I think that in most time series there are different mechanisms that cause things to change, and some of these are discrete events and some are not. My fitness level varies, and thus so does my resting heart rate and my maximum heart rate etc., and all of these things vary continuously…but if I have a heart attack that is going to be a discrete change. I think you are often better off modeling those discrete changes as coming from a separate mechanism: they deserve a special place in the model. If I model my cardiac health at time t as being drawn from some distribution around whatever it was at time t-1, I think that’s fine in most cases but if you want to include the risk of a heart attack then you shouldn’t just try to give that distribution a long tail on the bad side so that sometimes there’s a big jump down in cardiac health; instead you should have some probability of a heart attack at time t, and a statistical distribution that controls what the negative effect of such an event would be. Or…well, at the very least I think you should be _able_ to write a model like this. And this is the one big thing I don’t like about Stan, that you can’t really do this. I loooooove Stan otherwise, but the inability to fit discrete models is really unfortunate.

Ah I see what you’re saying. The lack of discrete parameters in Stan is a definite issue for expressiveness.

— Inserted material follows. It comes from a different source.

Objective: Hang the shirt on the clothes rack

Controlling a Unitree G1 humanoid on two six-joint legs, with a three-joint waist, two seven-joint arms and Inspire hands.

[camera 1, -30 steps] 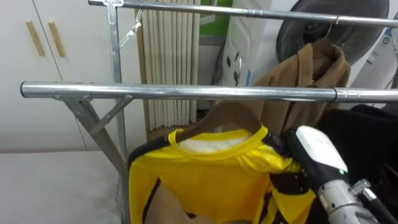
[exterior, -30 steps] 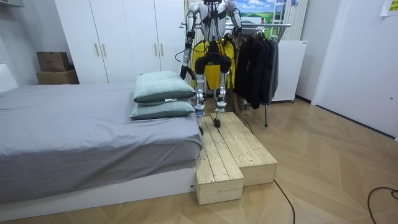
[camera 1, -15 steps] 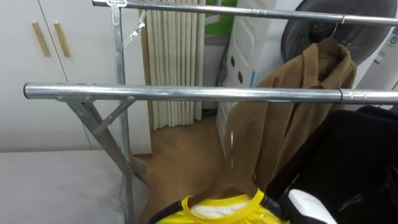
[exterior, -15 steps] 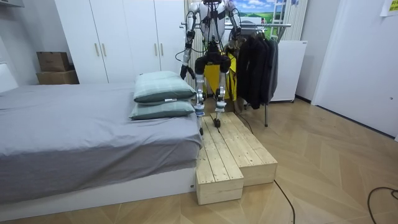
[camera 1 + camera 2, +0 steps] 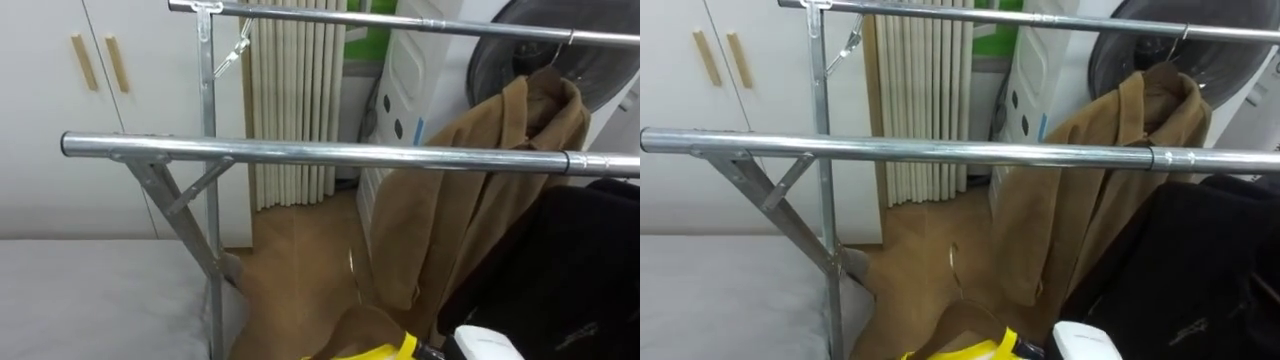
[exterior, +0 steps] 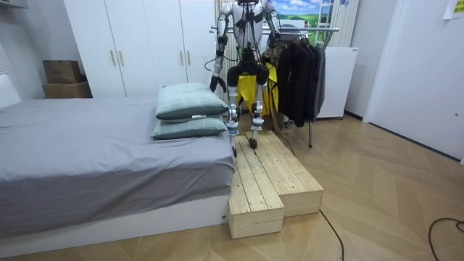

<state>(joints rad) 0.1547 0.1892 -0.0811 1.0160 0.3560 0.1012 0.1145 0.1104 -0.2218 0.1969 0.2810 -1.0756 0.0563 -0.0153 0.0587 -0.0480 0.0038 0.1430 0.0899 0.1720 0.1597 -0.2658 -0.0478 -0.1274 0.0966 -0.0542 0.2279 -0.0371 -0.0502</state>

However, I have successfully used mixture models for this kind of thing, using increment_log_prob and log_sum_exp. using something like a t distribution for the main effect with a fairly high degree of freedom (sort of normal-ish) and then a normal for the “other type of event”

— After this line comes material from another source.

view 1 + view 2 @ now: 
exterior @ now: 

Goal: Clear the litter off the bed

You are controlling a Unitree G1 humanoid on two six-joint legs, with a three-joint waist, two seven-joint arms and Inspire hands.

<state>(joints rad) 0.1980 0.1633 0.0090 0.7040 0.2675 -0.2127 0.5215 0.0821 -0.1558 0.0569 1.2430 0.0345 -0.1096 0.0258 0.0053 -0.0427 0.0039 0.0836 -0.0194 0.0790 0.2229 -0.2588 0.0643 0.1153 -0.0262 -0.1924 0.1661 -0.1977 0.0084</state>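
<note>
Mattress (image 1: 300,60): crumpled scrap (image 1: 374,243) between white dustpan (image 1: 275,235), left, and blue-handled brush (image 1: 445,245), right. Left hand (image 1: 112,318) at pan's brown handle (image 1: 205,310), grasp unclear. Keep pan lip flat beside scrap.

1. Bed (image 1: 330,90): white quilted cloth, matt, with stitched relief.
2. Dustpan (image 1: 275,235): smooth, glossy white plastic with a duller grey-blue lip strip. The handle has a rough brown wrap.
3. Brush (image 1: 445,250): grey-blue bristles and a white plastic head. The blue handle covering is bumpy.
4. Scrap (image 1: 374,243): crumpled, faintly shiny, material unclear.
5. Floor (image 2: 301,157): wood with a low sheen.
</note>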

something like (1-eps) t(15,0,1) + eps normal(-4,0.25) to model something that is either near 0 +- 1 (typical event) or near -4 +- 0.25 (bad event) without TOO much penalty for the intermediate state between say -1 and -4 so that it’s hard to jump that barrier.

The other thing I think you can do is a basis expansion in a basis that includes functions like -C/(1+exp(-(x-k)/a) (ie. a shifted rescaled sigmoid), put priors on the location for the shift and the degree of the shift (C) and the quickness of the shift (a)…

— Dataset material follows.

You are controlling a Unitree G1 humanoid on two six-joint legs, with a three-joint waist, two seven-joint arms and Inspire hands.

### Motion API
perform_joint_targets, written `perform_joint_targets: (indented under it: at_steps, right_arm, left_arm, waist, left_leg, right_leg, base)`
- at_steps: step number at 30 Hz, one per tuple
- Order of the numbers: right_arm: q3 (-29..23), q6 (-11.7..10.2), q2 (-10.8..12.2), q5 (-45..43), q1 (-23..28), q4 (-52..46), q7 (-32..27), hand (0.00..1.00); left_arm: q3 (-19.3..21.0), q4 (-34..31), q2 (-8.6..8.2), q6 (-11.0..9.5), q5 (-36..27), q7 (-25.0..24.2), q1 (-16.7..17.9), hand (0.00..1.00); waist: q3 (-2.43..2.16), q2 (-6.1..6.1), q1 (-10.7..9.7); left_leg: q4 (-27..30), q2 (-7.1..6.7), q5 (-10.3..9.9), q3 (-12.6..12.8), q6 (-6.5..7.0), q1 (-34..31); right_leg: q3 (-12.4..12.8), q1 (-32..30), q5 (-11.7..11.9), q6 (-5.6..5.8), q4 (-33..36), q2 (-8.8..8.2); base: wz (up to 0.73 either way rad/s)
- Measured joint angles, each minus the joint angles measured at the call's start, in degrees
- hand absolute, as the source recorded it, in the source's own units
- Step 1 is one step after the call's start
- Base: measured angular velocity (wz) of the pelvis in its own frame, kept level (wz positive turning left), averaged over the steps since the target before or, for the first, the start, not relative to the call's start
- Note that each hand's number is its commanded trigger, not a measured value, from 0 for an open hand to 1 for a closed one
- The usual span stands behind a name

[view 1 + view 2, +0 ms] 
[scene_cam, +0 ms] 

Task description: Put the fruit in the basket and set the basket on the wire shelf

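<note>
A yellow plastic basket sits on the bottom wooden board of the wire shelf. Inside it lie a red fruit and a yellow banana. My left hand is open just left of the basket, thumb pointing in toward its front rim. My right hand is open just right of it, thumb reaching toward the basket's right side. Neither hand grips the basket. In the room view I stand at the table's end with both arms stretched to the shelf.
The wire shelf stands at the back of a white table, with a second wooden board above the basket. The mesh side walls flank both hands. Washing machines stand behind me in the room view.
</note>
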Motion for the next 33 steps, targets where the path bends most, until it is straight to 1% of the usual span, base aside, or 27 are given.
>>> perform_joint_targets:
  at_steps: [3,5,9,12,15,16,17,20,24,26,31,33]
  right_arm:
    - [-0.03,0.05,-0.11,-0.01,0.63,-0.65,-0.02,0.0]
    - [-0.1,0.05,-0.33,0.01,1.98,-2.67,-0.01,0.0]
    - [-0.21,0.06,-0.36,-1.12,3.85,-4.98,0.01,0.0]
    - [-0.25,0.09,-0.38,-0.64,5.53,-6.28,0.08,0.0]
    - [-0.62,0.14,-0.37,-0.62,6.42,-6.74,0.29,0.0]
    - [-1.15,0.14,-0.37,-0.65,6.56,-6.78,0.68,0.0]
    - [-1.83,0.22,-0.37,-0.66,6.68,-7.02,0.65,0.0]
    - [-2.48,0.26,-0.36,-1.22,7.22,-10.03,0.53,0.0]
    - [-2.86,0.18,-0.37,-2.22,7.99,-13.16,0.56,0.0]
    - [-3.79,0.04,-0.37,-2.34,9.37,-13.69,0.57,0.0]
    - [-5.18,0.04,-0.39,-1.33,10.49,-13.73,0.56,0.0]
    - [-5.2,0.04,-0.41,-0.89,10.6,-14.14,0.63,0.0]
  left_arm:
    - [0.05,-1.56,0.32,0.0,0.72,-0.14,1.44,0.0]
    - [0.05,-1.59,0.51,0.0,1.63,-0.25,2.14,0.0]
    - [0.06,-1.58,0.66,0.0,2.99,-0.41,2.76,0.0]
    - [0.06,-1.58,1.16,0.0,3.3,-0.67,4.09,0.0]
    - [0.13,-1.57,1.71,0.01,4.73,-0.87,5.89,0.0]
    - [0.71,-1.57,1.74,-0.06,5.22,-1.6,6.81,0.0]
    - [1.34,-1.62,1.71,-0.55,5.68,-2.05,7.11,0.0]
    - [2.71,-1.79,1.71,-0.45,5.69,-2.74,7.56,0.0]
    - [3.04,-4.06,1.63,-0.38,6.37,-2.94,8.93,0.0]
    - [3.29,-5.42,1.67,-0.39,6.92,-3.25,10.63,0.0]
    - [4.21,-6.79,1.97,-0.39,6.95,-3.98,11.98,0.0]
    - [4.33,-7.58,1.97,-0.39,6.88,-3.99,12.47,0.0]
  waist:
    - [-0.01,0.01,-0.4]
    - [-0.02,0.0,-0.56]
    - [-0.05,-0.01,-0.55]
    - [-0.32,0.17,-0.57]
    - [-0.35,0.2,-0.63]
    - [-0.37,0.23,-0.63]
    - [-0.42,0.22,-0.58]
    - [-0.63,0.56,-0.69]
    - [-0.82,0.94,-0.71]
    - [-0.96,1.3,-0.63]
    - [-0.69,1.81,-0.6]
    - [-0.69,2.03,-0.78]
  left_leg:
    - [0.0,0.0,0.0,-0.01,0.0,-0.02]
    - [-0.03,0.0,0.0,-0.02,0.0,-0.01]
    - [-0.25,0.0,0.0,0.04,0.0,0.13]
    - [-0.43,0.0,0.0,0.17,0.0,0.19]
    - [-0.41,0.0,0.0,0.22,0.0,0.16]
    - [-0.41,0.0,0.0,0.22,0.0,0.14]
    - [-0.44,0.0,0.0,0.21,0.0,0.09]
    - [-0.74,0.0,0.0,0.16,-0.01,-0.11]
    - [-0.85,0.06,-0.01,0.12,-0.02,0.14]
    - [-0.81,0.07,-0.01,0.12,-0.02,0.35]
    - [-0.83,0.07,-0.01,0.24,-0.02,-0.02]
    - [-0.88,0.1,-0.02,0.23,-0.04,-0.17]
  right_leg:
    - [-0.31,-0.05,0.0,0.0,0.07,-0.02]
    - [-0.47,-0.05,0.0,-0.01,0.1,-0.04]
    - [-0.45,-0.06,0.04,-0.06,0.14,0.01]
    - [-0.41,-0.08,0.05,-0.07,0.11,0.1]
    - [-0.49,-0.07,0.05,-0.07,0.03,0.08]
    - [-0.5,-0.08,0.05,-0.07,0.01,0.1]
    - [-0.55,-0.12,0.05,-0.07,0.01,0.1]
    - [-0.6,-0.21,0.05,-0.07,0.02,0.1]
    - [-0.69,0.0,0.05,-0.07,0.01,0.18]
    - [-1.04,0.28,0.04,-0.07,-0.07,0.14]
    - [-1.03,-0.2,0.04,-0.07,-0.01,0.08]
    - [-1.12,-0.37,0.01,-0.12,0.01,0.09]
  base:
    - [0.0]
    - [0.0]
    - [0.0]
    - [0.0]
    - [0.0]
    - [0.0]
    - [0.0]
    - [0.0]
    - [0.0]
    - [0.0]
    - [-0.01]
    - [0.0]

There’s something to be said for approximating things as step functions, and there’s also something to be said for approximating things as infinitely smooth approximations to step functions :-)

getting outside the rigidity of your model and thinking about approximations to your model can be helpful.

Phil:

To link this up with our previous blog post . . . can you make your example into a Stan case study?

> But we _also_need the ability to have discrete changes. We just do.

Agree, but may not necessarily mean we are not better off modeling it with a continuous model…

(Vague, I know, but it is something I am thinking about.)

I get the feeling that often Andrew (& maybe others) recommend modelling things as continuous variables, which is fine, but so long as we agree that there are real world processes which are of a discrete nature (e.g. my air handler motor is either on or off et cetra) even if you do model it as a continuous change at some point in the modelling exercise you must product a mapping function that has binary output.

So you just push the discretization from one part of the model to another.

Daniel’s comment (which initially I missed) speaks to this “getting outside the rigidity of your model and thinking about approximations to your model can be helpful”

My thinking is that we need to distinguish the model (representation) from what its trying to represent (model) while being aware that non-literal representations (_taking_ something we are sure is discrete as continuous in some sense for some purposes) can be advantageous.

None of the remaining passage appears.